El patio trasero está de vuelta
JUAN IGNACIO BRITO Profesor Facultad de Comunicación e investigador del Centro Signos en UANDES
Durante años, América Latina se quejó de que Estados Unidos nos había olvidado. Desde los atentados del 11 de septiembre de 2001, perdimos presencia en la política exterior norteamericana. Hoy, sin embargo, las cosas están cambiando. Con su decisión de poner a Estados Unidos primero y hacer grande de nuevo a su país, Donald Trump ha ubicado a la región en un lugar prioritario en su agenda. Se trata de una novedad que representa riesgos y oportunidades.
Trump considera que es hora de que Estados Unidos reafirme su liderazgo en el Hemisferio Occidental. Estima que esta área pertenece, sin duda alguna, a la esfera de influencia norteamericana y se halla dispuesto a hacerlo valer. Está convencido de que el descuido de sus antecesores permitió una doble invasión desde el sur: inmigrantes y drogas ilegales. Al mismo tiempo, advierte que China ha puesto “una pica en Flandes” con sus inversiones y comercio crecientes en la región.

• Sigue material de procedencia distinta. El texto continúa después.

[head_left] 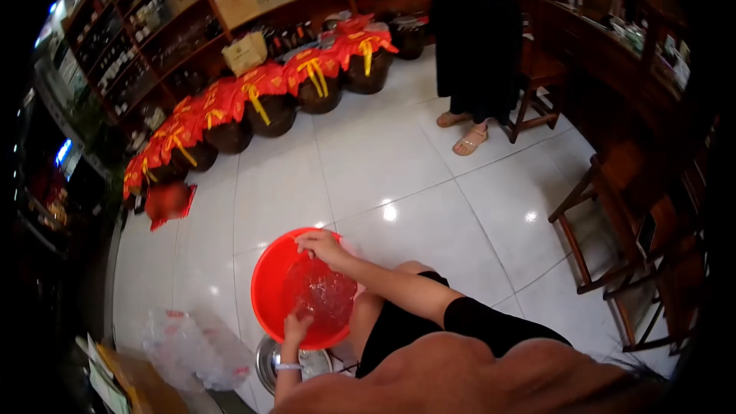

“Los distintos gobiernos de la región pueden usar esta renovada atención de variadas formas. Petro y Boric, por ejemplo, han escogido la crítica, con el propósito de ordenar a sus seguidores tras la épica antiimperialista que entusiasma a la izquierda radical”.
Para el mandatario, el asedio del crimen organizado, la penetración de los inmigrantes ilegales y el avance chino constituyen amenazas serias para la seguridad de Estados Unidos que deben ser enfrentadas tanto a nivel interno como externo. Eso explica, por ejemplo, el envío de la Guardia Nacional a combatir a la delincuencia en diversas ciudades. Su interés central es la protección de EEUU y por eso se espera que la Estrategia de Seguridad Nacional, que está siendo redactada por el subsecretario de Defensa Elbridge Colby, ponga el acento en la seguridad interior de Estados Unidos y asigne un rol determinante a la ratificación de la influencia norteamericana en el Hemisferio Occidental.
Los hechos parecen confirmarlo. Diversas medidas adoptadas por Washington sugieren que América Latina ocupa un sitio protagónico en su diseño estratégico: la Casa Blanca movilizó tropas a la frontera con México y amenazó con atacar a los carteles de la droga; designó como terroristas a distintos grupos narcocriminales de América Latina; presionó a Panamá para que restringiera la presencia china en el Canal; desplegó una flotilla en el Caribe para atacar a lanchas narcotraficantes provenientes de Venezuela; arrojó un salvavidas financiero al gobierno de Javier Milei; apoyó la lucha anticriminal del presidente ecuatoriano Daniel Noboa, y le dio un tratamiento VIP al mandatario paraguayo Santiago Peña durante su visita a Nueva York la semana pasada (Asunción fue la sede de la Conferencia de Acción Política Conservadora en septiembre). También mantiene un diálogo abierto con la mexicana Claudia Sheinbaum y se ha enfrentado con el colombiano Gustavo Petro y el brasileño Lula da Silva (con quien tuvo, en todo caso, un breve y amistoso encuentro en la ONU).
Lo anterior indica que América Latina está de vuelta en la discusión norteamericana. Más allá de su color político, los distintos gobiernos de la región pueden usar esta renovada atención de variadas formas. Petro y Gabriel Boric, por ejemplo, han escogido la crítica, con el propósito de ordenar a sus seguidores tras la épica antiimperialista que entusiasma a la izquierda radical. Otros optaron por alinearse con Estados Unidos y obtener beneficios directos, como Milei, el salvadoreño Nayib Bukele o el dominicano Luis Abinader. Por último, hay quienes aprovechan la naturaleza transaccional y pragmática de la política exterior de Trump para negociar, pese a tener relaciones difíciles con Washington. Así lo han hecho Sheinbaum, José Raúl Mulino de Panamá e incluso Nicolás Maduro.